# Given information
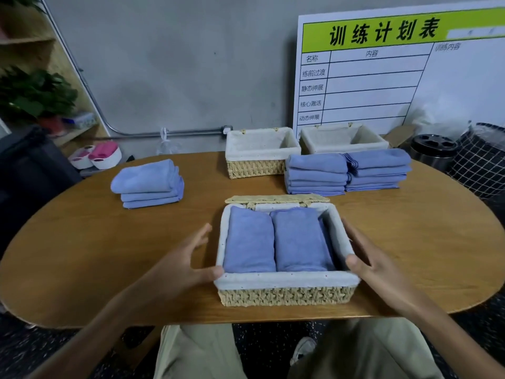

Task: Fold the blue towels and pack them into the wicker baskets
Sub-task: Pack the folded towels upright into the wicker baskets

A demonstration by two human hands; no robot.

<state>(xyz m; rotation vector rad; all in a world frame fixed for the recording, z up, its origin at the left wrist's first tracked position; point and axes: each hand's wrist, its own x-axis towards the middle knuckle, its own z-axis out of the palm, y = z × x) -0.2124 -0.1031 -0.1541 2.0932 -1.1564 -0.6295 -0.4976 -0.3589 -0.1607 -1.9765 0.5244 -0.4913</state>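
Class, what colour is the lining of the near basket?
White with tiny dots, seen in the head view: near basket's lining.

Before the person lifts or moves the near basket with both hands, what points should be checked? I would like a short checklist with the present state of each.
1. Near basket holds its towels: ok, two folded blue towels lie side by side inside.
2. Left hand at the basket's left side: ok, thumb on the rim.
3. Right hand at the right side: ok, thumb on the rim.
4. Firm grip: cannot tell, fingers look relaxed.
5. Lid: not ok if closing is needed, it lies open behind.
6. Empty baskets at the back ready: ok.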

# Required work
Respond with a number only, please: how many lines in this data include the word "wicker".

# Answer box
2